Task prompt
Check every line below for the word "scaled" and copy each one that has it.

Records supplied
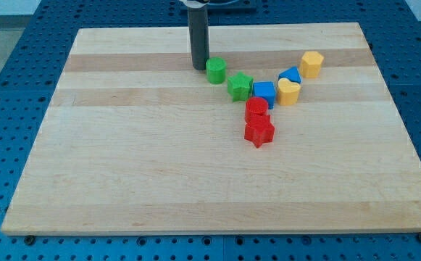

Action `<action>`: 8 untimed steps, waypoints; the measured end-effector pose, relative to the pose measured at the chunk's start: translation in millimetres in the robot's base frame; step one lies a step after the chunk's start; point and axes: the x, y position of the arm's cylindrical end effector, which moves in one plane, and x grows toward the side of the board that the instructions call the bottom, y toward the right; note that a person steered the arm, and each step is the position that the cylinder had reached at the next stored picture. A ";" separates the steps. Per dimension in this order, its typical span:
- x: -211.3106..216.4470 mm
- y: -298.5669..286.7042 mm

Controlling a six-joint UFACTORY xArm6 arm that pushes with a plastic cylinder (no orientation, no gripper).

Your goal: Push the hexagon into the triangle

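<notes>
The yellow hexagon [311, 64] sits at the view's upper right of the board. The blue triangle [291, 74] lies just below and left of it, close by, with its lower part hidden by the yellow heart [288, 92]. My tip [198, 67] stands on the board far to the left of both. It is right beside the left edge of the green cylinder [216, 70], touching it or nearly so.
A green star [240, 86], a blue cube [264, 93], a red block [256, 109] and a red star [259, 132] form a cluster between my tip and the triangle. The wooden board [123, 159] lies on a blue perforated table.
</notes>
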 end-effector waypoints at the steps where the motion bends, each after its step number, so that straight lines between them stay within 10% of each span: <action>1: 0.2 7.9; 4: 54.7 -58.7; 8: 92.5 8.3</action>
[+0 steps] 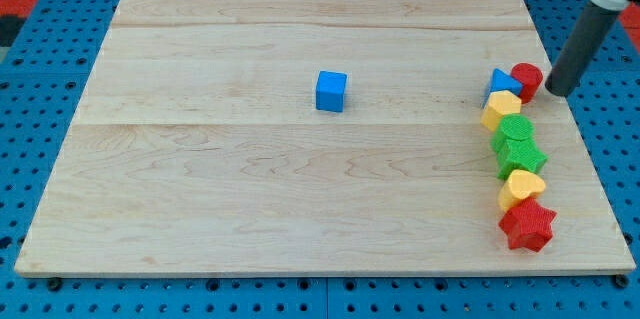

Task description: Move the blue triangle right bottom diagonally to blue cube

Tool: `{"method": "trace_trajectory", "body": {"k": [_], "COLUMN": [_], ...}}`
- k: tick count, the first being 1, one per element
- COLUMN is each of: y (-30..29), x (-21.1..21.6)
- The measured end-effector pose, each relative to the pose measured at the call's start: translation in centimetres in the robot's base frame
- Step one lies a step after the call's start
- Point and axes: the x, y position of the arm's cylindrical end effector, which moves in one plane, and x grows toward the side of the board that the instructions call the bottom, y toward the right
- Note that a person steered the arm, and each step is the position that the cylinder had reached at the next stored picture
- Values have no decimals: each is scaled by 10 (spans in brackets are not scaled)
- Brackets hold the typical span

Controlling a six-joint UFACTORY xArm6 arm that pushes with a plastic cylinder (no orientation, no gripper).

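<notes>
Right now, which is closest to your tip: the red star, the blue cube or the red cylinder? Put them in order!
My tip is at the view's right edge of the board.
1. Red cylinder: right beside the tip, on its left.
2. Red star: farther off, toward the view's bottom, at the end of the block row.
3. Blue cube: farthest, alone near the board's middle.

— From where did the single camera look?

— From above and in front, tilted down at the wooden board, whose far edge ran narrower along the view's top. It stood far enough back to take in nearly the whole board and the blue pegboard around it.

— Was anything cut off?

— The rod entered at the view's top right corner; my tip showed, though its upper mount probably lay outside the frame.
</notes>
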Motion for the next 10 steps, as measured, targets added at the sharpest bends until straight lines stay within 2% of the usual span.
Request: {"method": "trace_trajectory", "body": {"k": [1,3,4,5,6,8,9,10], "y": [-42,-134,-136,-111,-125,-214,-231,-197], "x": [-2,-45,-27,-1,8,-28,-13,11]}}
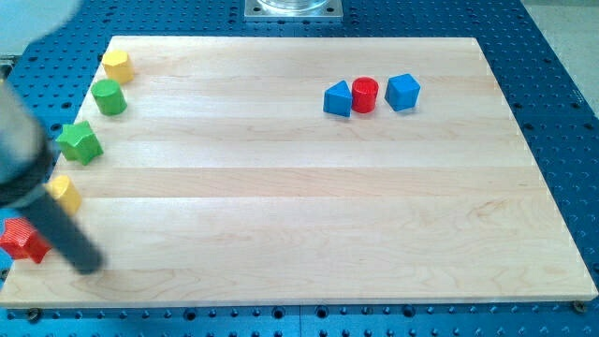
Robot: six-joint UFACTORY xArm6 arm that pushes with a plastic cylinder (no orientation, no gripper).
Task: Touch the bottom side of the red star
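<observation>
The red star (22, 241) lies at the board's lower left edge, partly hidden by my rod. My tip (90, 266) rests on the board just right of and slightly below the star, a short gap away. A yellow block (65, 192) sits just above the rod, partly hidden by it, shape unclear. A green star (80, 142), a green cylinder (109, 96) and a yellow block (118, 65) run up the left edge.
A blue triangular block (338, 98), a red cylinder (364, 94) and a blue block (402, 91) sit close together in a row at the upper right. The wooden board (309, 234) lies on a blue perforated table.
</observation>
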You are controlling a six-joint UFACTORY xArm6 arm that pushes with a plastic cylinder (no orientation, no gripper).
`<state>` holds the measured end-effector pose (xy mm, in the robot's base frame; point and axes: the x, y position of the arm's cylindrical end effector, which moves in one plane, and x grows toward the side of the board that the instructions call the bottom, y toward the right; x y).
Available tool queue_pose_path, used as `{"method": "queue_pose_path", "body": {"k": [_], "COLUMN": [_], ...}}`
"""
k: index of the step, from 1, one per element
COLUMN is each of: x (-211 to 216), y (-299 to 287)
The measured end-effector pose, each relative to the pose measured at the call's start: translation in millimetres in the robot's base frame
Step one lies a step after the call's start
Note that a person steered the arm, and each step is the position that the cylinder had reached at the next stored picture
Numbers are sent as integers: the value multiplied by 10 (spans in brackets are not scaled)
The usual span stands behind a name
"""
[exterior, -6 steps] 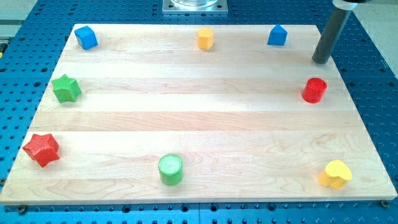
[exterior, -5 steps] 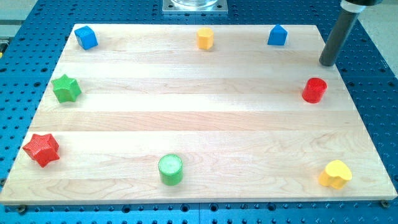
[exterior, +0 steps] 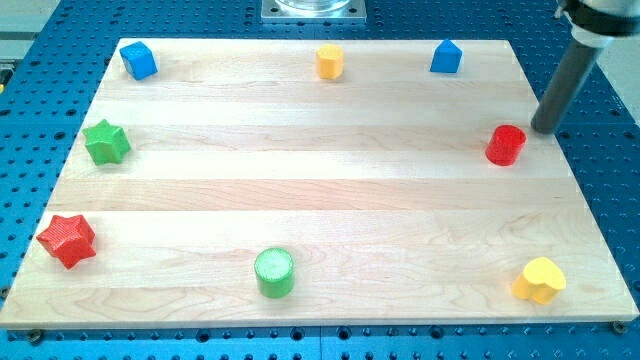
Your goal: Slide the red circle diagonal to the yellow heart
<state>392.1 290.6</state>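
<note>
Since the earlier views: my tip (exterior: 545,130) has travelled toward the view's right and bottom, from beside the board's top right corner to a spot just right of and slightly above the red circle (exterior: 506,145).
Tip state: a bare rod with nothing to spread or pinch; its end sits at the right edge of the wooden board (exterior: 300,200), just beside the red circle, and I cannot tell whether it touches.
Red circle: unmoved across all 3 views, near the board's right edge, about mid-height.
Yellow heart (exterior: 539,280): unmoved, in the bottom right corner, well below the red circle and a little to its right.
Meaning for the task: the approach looks nearly finished and no push has begun; the circle probably needs to slide down the view to end up off one corner of the heart.
Risk: pushed from the right, the circle would likely drift toward the view's left.
Other blocks: blue cube (exterior: 139,60), yellow cylinder (exterior: 330,61), blue block (exterior: 446,57), green star (exterior: 107,142), red star (exterior: 67,240) and green cylinder (exterior: 274,272), all well apart from my tip.
</note>
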Motion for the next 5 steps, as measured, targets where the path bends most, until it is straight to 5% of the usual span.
{"method": "queue_pose_path", "body": {"k": [4, 5], "x": [725, 474], "y": [-1191, -1692]}}
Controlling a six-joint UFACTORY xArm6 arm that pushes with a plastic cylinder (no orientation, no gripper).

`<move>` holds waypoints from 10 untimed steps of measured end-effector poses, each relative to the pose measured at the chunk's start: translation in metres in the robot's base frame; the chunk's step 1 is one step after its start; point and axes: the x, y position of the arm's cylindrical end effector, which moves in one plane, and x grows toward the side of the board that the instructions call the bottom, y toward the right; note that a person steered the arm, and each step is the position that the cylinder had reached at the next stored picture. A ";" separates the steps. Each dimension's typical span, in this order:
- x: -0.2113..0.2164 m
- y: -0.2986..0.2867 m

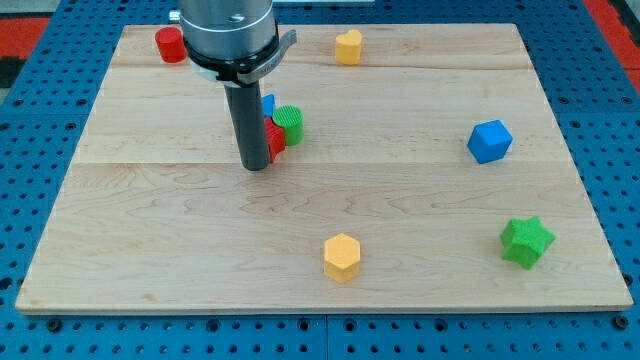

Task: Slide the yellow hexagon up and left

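The yellow hexagon (341,257) lies near the view's bottom, a little right of centre, on the wooden board (150,220). My tip (255,166) rests on the board up and to the left of it, well apart from it. The tip stands just left of a tight cluster: a red block (275,138), a green round block (290,123) and a blue block (267,104) partly hidden behind the rod.
A red cylinder (170,44) sits at the top left. A yellow heart-like block (348,46) sits at the top centre. A blue cube (489,141) lies at the right. A green star (526,241) lies at the bottom right.
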 end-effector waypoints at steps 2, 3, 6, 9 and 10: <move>0.047 0.100; 0.088 0.123; 0.129 0.100; 0.130 0.067; 0.157 0.067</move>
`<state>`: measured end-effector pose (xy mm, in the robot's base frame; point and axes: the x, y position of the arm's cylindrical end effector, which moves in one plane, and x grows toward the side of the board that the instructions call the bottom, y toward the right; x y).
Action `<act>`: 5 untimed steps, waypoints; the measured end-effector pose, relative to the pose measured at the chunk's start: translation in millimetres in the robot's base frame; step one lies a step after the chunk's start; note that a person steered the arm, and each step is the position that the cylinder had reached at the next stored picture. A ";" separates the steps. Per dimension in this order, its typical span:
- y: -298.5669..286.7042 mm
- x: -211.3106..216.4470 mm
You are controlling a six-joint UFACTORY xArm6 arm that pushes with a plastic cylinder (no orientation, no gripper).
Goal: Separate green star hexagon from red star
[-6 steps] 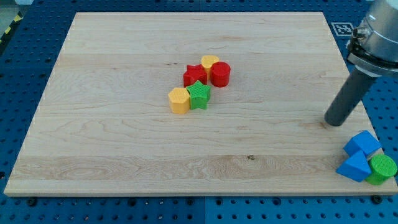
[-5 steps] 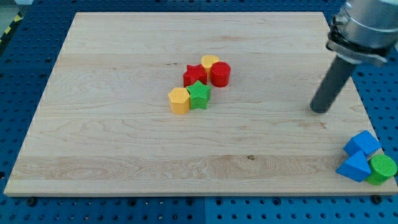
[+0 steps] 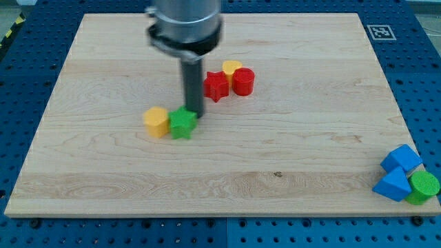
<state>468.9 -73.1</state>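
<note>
The green star (image 3: 182, 125) lies left of the board's middle, touching the yellow hexagon (image 3: 156, 122) on its left. The red star (image 3: 216, 86) lies up and to the right, with a gap between it and the green star. My tip (image 3: 193, 112) stands in that gap, against the green star's upper right edge. A yellow heart (image 3: 232, 68) and a red cylinder (image 3: 243, 81) sit close against the red star's right side.
At the view's bottom right corner, off the board's edge, lie a blue block (image 3: 402, 158), a blue triangle (image 3: 393, 184) and a green cylinder (image 3: 423, 187). The wooden board (image 3: 103, 179) rests on a blue pegboard.
My tip has swept from the board's right side to the cluster. The green star and yellow hexagon have slid down and left, away from the red star.
</note>
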 end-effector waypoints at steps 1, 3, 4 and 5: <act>-40.1 9.7; -71.3 20.8; -79.4 56.1; -79.4 54.6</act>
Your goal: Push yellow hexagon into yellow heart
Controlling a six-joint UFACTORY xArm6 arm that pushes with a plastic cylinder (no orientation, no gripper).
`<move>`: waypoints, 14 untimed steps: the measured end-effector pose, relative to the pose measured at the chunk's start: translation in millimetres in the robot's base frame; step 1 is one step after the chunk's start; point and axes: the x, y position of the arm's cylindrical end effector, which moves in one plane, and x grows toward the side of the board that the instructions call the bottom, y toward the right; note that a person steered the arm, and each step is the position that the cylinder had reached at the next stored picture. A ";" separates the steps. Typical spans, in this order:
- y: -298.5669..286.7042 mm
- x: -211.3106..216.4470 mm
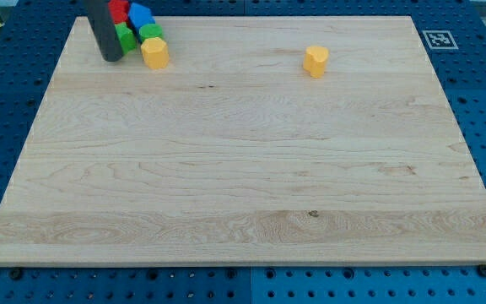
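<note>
The yellow hexagon [154, 52] lies near the board's top left corner, at the lower right of a small cluster of blocks. The yellow heart [315, 61] lies alone, right of centre near the view's top, well apart from the hexagon. My tip [110, 57] rests on the board just left of the cluster, about a block's width left of the hexagon. The dark rod hides part of the cluster's left side.
The cluster holds a red block [118, 10], a blue block [140, 15] and two green blocks [126, 36] [151, 32], packed against the hexagon. The wooden board [243, 186] lies on a blue perforated table. A marker tag [438, 39] sits off its top right corner.
</note>
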 end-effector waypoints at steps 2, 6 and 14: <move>63.8 4.8; 157.7 13.8; 165.3 -29.3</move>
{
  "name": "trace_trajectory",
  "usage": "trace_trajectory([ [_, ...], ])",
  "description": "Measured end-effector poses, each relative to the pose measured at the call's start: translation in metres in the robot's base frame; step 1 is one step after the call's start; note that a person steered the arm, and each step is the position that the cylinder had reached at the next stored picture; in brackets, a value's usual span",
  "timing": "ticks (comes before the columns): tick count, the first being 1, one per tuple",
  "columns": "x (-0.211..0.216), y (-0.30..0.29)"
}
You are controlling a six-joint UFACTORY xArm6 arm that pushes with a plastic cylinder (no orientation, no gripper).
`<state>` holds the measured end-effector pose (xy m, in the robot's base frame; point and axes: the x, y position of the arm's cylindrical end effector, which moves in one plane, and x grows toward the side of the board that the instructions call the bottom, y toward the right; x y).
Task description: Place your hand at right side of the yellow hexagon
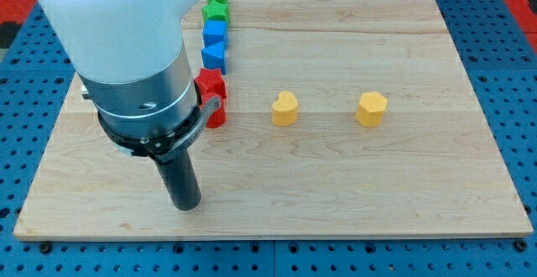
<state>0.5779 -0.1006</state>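
Note:
The yellow hexagon [371, 108] sits on the wooden board [336, 185] right of centre. A yellow heart-shaped block [285, 107] lies to its left. My tip [186, 205] rests on the board near the view's bottom left, far to the left of the hexagon and below the red blocks. The arm's large body hides the board's upper left part.
A column of blocks runs down the upper left: two green blocks [216, 4], two blue blocks [216, 44], then a red star [211, 84] and another red block [216, 113] partly hidden by the arm. The board's edges border a blue perforated table.

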Motion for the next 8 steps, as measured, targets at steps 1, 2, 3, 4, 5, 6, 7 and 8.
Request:
trace_trajectory([
  [1, -0.008, -0.042],
  [2, -0.032, -0.130],
  [3, -0.101, -0.171],
  [4, -0.130, -0.165],
  [5, -0.053, -0.065],
  [6, -0.015, 0.062],
  [7, -0.021, 0.190],
  [8, -0.043, 0.295],
])
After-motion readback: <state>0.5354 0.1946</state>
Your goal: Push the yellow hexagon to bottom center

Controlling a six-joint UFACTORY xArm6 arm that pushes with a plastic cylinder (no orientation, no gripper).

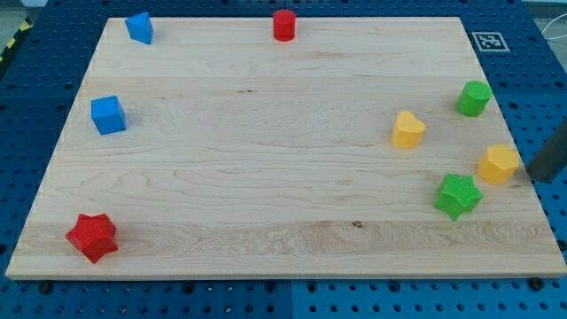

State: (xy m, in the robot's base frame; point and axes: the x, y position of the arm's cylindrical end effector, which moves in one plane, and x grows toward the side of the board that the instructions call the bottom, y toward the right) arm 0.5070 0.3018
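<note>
The yellow hexagon point(499, 164) lies near the board's right edge, about mid-height. My tip point(537, 174) is just to its right, at the board's edge, with a small gap between them. The dark rod runs up and off the view's right side. A green star point(458, 196) lies just below and left of the hexagon. A yellow heart point(408, 129) lies further to the left and a little higher.
A green block point(474, 97) sits above the hexagon near the right edge. A red cylinder point(283, 25) is at top centre. Two blue blocks lie at top left point(139, 27) and mid left point(108, 114). A red star point(91, 237) is at bottom left.
</note>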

Answer to this exercise
- Values have no decimals: each is scaled by 10 (spans in brackets are not scaled)
Numbers are sent as integers: the value multiplied by 10 (spans in brackets are not scaled)

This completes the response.